╭──

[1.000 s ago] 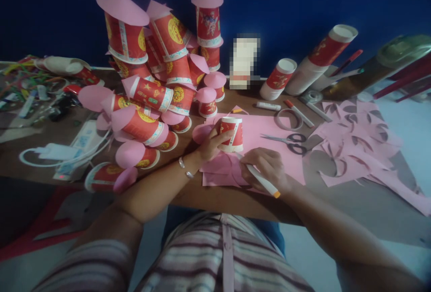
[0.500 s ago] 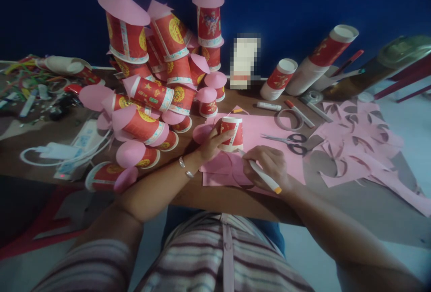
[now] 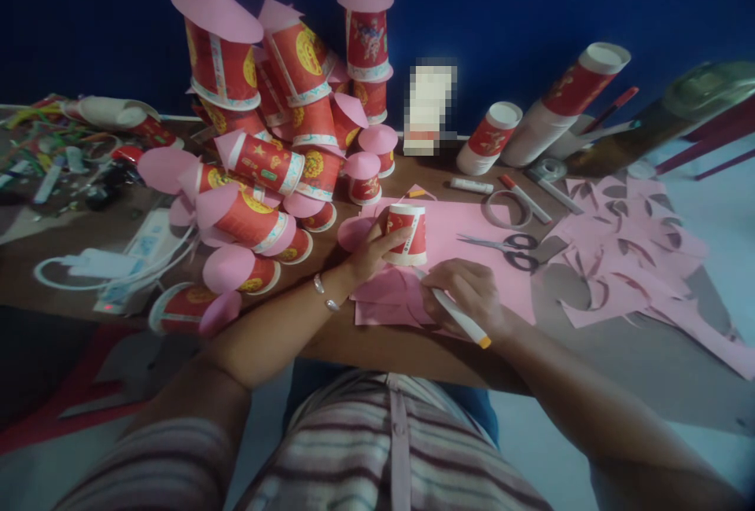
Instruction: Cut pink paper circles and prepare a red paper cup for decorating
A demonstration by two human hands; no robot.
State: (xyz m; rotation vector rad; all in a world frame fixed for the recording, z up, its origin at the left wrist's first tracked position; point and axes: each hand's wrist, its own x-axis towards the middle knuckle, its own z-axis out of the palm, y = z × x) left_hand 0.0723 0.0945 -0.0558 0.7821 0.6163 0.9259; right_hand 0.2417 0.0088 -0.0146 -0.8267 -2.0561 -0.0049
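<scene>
Dim, cool light here: blue wall (image 3: 531,16) near-black toward the top corners, floor (image 3: 720,222) at right noticeably paler, bright patch (image 3: 430,107) by the wall pixelated, print on the cup (image 3: 408,237) in my left hand (image 3: 370,253) too soft to read, wide-angle stretch and smear on the bottle (image 3: 642,127) at right.

Pink paper sheets (image 3: 472,220) by front edge of table (image 3: 413,350): matt, smooth. Cup (image 3: 416,240): smooth printed paper. Scissor blades (image 3: 488,243) metal; table maybe wood, dim view.
</scene>
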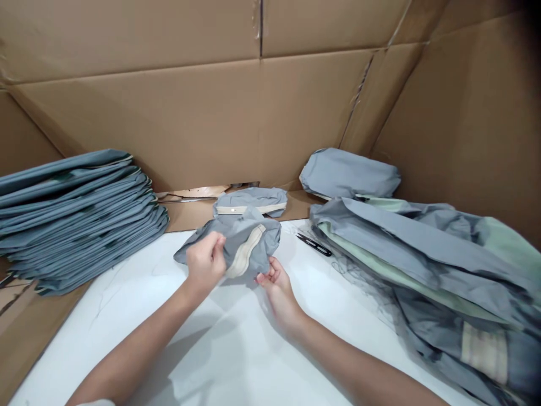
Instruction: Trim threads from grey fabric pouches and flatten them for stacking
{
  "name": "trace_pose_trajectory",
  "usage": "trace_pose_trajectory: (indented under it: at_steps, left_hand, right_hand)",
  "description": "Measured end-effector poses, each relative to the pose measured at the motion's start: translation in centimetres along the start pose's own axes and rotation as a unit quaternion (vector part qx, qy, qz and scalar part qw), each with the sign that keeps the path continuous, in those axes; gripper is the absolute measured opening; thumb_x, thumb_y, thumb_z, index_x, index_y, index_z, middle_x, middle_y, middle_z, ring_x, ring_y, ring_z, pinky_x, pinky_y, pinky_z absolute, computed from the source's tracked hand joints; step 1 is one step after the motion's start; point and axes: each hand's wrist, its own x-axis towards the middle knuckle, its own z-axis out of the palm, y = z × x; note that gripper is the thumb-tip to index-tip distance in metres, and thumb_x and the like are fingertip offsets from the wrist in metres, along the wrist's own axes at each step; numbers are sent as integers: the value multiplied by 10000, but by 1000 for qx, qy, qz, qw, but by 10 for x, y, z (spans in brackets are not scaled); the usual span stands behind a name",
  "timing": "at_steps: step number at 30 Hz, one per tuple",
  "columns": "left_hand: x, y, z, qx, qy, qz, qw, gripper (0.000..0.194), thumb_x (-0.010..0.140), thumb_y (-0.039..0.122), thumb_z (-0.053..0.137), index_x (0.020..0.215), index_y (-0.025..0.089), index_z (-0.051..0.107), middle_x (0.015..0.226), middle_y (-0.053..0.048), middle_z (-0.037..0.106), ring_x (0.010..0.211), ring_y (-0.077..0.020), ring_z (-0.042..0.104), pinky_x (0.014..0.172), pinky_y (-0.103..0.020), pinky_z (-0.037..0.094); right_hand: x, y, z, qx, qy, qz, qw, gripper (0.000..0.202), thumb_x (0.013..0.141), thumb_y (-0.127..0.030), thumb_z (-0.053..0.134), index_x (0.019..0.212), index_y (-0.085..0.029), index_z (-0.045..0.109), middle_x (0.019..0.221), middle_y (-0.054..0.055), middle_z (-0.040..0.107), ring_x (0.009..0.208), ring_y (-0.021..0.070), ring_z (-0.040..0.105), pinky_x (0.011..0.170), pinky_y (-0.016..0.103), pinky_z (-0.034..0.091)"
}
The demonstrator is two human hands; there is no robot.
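Seemingly, grey cloth (230, 231) in right hand (279, 288)

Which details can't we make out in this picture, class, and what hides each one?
Head view: whether the left hand holds anything; its curled fingers hide the palm.
Head view: part of the zipped pouch's front; the grey fabric piece covers it.
Head view: the left end of the folded stack; cut off by the picture's left edge.
Head view: the rest of the cloth pile; cut off by the right edge.
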Motion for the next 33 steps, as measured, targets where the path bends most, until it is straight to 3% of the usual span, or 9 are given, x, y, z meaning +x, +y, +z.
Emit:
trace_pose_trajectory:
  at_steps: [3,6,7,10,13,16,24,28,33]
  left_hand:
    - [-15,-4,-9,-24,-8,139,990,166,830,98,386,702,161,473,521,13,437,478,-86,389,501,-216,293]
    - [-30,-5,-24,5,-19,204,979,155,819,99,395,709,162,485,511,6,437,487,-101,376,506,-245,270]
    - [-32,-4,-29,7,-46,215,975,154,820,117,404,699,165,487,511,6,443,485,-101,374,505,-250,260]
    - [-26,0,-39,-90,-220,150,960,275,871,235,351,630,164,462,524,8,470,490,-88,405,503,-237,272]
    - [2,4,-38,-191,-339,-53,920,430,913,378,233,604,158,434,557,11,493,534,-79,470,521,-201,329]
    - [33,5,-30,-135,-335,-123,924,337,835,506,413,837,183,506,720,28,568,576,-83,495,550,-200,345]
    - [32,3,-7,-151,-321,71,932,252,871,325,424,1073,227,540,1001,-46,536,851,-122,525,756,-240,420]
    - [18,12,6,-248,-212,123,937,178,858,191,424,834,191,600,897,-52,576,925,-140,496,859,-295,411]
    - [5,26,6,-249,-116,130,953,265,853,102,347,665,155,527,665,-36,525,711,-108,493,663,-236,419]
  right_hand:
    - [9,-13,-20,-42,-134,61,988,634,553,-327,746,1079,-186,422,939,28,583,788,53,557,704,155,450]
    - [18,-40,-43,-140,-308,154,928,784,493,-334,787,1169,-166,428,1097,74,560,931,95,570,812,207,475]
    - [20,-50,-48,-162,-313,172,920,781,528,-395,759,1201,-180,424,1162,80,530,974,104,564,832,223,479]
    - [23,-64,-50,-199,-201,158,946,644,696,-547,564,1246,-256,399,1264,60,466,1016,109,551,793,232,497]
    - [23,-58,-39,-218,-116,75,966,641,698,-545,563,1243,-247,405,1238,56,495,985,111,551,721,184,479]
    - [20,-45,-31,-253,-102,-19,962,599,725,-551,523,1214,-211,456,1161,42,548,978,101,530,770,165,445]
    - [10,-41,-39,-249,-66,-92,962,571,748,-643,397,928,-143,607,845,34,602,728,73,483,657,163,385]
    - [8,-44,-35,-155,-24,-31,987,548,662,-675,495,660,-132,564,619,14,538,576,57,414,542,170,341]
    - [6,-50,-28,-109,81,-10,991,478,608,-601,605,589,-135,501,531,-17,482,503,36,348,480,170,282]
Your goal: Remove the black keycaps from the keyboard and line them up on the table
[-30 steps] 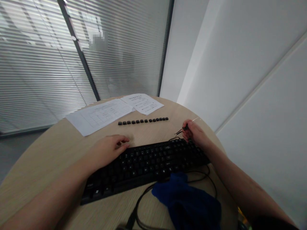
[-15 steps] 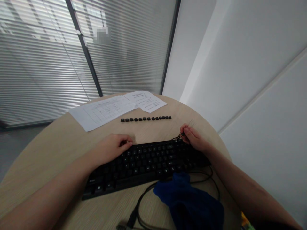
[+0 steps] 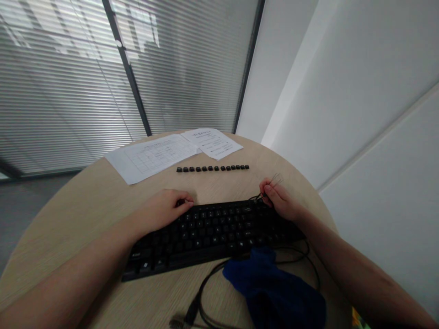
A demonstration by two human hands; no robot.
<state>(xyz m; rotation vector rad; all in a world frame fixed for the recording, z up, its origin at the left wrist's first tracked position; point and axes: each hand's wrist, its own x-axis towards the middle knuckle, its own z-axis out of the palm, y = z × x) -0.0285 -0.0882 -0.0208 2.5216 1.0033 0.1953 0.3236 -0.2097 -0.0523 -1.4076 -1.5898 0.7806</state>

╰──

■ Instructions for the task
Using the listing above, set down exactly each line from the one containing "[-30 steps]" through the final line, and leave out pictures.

■ Task output
[-30 steps] 
[-15 steps] 
[+0 steps] 
A demonstration by two human hands; no robot.
<state>(xyz m; rotation vector rad; all in a world frame fixed for the recording, z up, its origin at the left wrist's first tracked position; point and axes: each hand's wrist, its own x-axis towards the middle knuckle, its own z-axis out of the palm, y = z × x) -0.0285 -0.0882 -0.0208 2.5216 1.0033 0.1953 0.3236 -0.2097 -0.0523 -1.4076 -1.5898 0.7806</state>

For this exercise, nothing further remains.